Большая часть моего ума была где-то далеко: я думал о том, как странно, что все это происходит; думал, уже заранее, о возможных оправданиях, которые мы с Джозефин будем изобретать, — нелепо, минутный порыв, горе, что-то непонятное.

Я страшно разозлился при мысли о том, что Энн-Мари сидела в моей квартире в Мортлейк и я не мог поехать туда с Джозефин.

Это безумие, чуть было не сказал я. Мы точно знаем, что совершаем глупость, и все равно продолжаем это делать.

Я протянул руку, чтобы убрать прядь волос с глаз Джозефин, и в этот момент вспомнил, сколько раз отваживался на такой нежный жест с Лили. Я убрал руку, готовый полностью отказаться от своего порыва.

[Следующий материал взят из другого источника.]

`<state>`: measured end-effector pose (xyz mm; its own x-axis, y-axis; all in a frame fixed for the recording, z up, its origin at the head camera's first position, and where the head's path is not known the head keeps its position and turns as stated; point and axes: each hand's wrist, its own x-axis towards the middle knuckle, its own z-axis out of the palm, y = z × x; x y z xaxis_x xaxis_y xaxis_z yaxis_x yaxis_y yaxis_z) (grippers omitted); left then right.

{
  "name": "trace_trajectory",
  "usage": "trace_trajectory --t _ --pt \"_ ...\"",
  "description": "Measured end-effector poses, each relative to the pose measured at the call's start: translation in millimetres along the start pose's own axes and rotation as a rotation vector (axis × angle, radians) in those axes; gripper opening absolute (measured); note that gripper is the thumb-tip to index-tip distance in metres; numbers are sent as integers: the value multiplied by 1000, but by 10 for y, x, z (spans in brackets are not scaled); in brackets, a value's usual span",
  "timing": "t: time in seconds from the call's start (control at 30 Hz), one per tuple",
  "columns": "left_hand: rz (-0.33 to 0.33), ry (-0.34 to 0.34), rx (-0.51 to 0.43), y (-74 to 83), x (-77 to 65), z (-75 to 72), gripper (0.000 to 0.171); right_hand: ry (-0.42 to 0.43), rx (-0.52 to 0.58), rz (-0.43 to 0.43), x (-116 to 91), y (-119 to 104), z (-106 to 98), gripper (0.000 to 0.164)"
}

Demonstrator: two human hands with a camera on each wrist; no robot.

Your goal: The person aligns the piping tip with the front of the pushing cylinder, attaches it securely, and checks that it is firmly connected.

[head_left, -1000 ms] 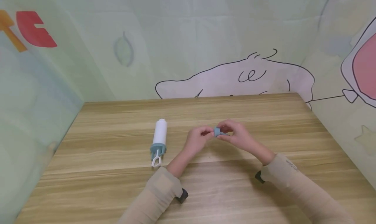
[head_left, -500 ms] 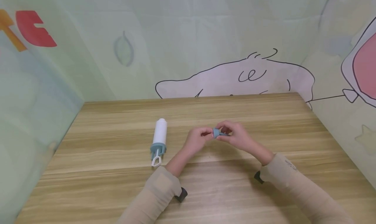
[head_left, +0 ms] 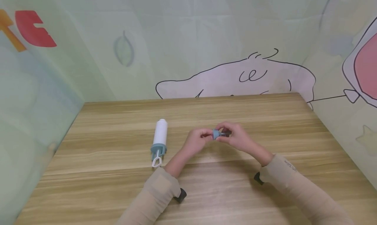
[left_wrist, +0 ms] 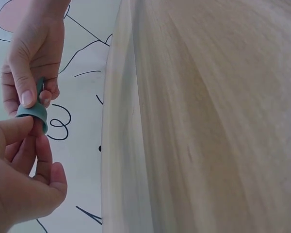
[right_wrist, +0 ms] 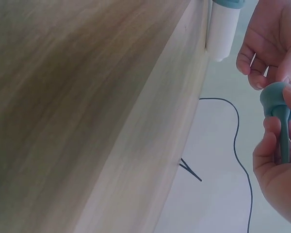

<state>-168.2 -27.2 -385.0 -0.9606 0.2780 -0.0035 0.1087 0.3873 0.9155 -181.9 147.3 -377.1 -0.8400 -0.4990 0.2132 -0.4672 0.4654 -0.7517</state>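
Both hands meet above the right middle of the wooden table around a small teal cup-shaped nozzle (head_left: 216, 134) with a narrow stem. My left hand (head_left: 196, 142) pinches its wide open rim between thumb and fingertips; in the left wrist view a fingertip reaches inside the cup (left_wrist: 31, 109). From the other side, my right hand (head_left: 239, 138) grips the nozzle by its neck, thumb and fingers around it. The thin stem (right_wrist: 283, 136) runs back toward the right palm in the right wrist view. A white syringe (head_left: 160, 133) with a teal collar lies left of the hands.
The syringe's loop-ended plunger (head_left: 157, 161) points toward the person. The table (head_left: 112, 185) ends at a printed cloth backdrop (head_left: 176, 38) behind and at both sides. A dark camera (head_left: 180, 195) sits at the left wrist, another (head_left: 259, 178) at the right.
The nozzle has shifted slightly left and its stem has turned to lie more level. The right fingers have moved a little around it. The syringe has stayed in place.
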Motion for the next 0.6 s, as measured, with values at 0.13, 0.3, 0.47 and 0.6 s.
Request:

Джозефин задыхалась, не скрывая, в отличие от меня, своего желания.

— Куда ты хотел ехать после кладбища?

— Вообще-то домой, — ответил я.

— Мы можем поехать к тебе?

— Нет, не получится.

— Хорошо, — мягко сказала она. — Тогда — ко мне. Я на машине.

Чтобы мой рассудок не помутился впоследствии при воспоминании об этом эпизоде, я не мог не спросить:

— Ты серьезно?

Но Джозефин с ее патетикой было уже не остановить.

— Какая разница? — ответила она, взяла мою руку, поцеловала ее и отвела меня к своему «вольво».